“Fegato capriccioso” di Totò

Adoro le ricette familiari tramandate di generazione in generazione perchè sono il contributo di tante persone, legate tutte da profondi vincoli di affetto ed amicizia e sono un patrimonio che non dovrebbe andar perso.

Anche nella famiglia di Totò si sono tramandati un ricettario unico, dalla nonna paterna Nannina, alle varie zie e bisnipoti fino a Totò stesso, il “quaderno nero”.
Il ricettario è poi passato nelle mani di Liliana, la figlia, la quale ha pensato di farne un libro “Fegato qua, fegato là, fegato fritto e baccalà“, con il desiderio di insegnare a cucinare delle ottime pietanze, nel modo più semplice, proprio com’è avvenuto con lei, accompagnando le ricette con le celebri battute di Totò estrapolate dai suoi film e dalle sue gag.
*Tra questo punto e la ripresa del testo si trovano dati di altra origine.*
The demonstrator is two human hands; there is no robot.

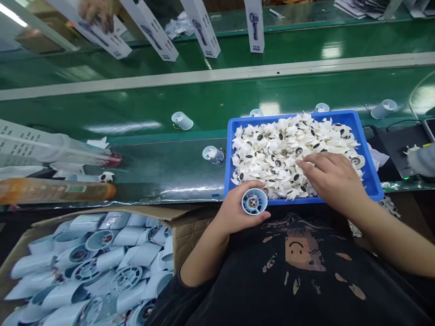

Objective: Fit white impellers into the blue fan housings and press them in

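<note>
My left hand [234, 206] is wrapped around a light blue fan housing [254, 202], its open end facing up. Inside the housing are spokes and a motor coil at the centre. My right hand [331, 179] reaches over a blue tray [373, 181] heaped with white fan impellers [272, 147], several showing dark round hubs. Its fingers are stretched out and bent slightly down, the tips touching or just above the impellers. I see nothing held in them, though the fingertips partly cover what lies beneath.
At lower left, a cardboard box [190, 240] holds many blue housings [132, 253]. More housings stand on the green line, one [213, 154] left of the tray. White printed boxes [254, 27] stand beyond, near another person's hand [98, 13]. An orange-capped bottle [57, 190] lies left.
</note>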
“Si dice che l’appetito vien mangiando, ma secondo me vien di più a star digiuni” sosteneva Totò che amava cucinare per sè, per i suoi cari e per i pochi amici fidati, sottolineava che ogni cibo andava curato nei minimi particolari, anche fossero solo e pane e olio, dovevano essere ingredienti di prima scelta e “consumati ad una tavola bene apparecchiata perchè l’occhi e lo stomaco hanno euguali diritti”.

Io ho scelto di riproporvi  il “Fegato capriccioso“, un piatto che noi a casa adoriamo e che nella mia regione è conosciuto come fegato alla veneziana.

“Signora, sono a sua completa disposizione, cuore, fegato, anima e frattaglie” -Totò cerca moglie-

INGREDIENTI

4 fette di fegato fresco di vitello
2 cipolle
1 bicchiere d’acqua
1 bicchiere di vino bianco secco
2 cucchiai d’olio
1 cucchiaio di burro
1 tazzina di prezzemolo tritato
2 cucchiai di farina
sale
pepe

Procediamo

Tagliate finemente le cipolle e disponetele in un largo tegame, aggiungete l’acqua e fate cuocere a fuoco basso per almeno mezz’ora coperte, quindi togliete il coperchio aggiungete un cucchiaio d’olio e il burro, salate e pepate e rosolate la cipolla fino a doratura.
In un’altra padella fate rosolare velocemente, ambo i lati, il fegato precedentemente infarinato e tenetelo in caldo a fuoco spento. Fate attenzione alla cottura del fegato: la carne una volta cotta dovrà essere rosata perchè mantenga la sua consistenza tenera e morbida, altrimenti vi sembrerà di addentare del cartone.


Riunite nel tegame con la cipolla le fette di fegato, fate insaporire ed infine sfumate con il vino.
Impiattate il fegato e decorate con il prezzemolo tritato.

Buon assaggio 🙂

  

Questo è il mio contributo per il Calendario del Cibo italiano nella giornata dedicata a Totò ed alle sue pietanze preferite.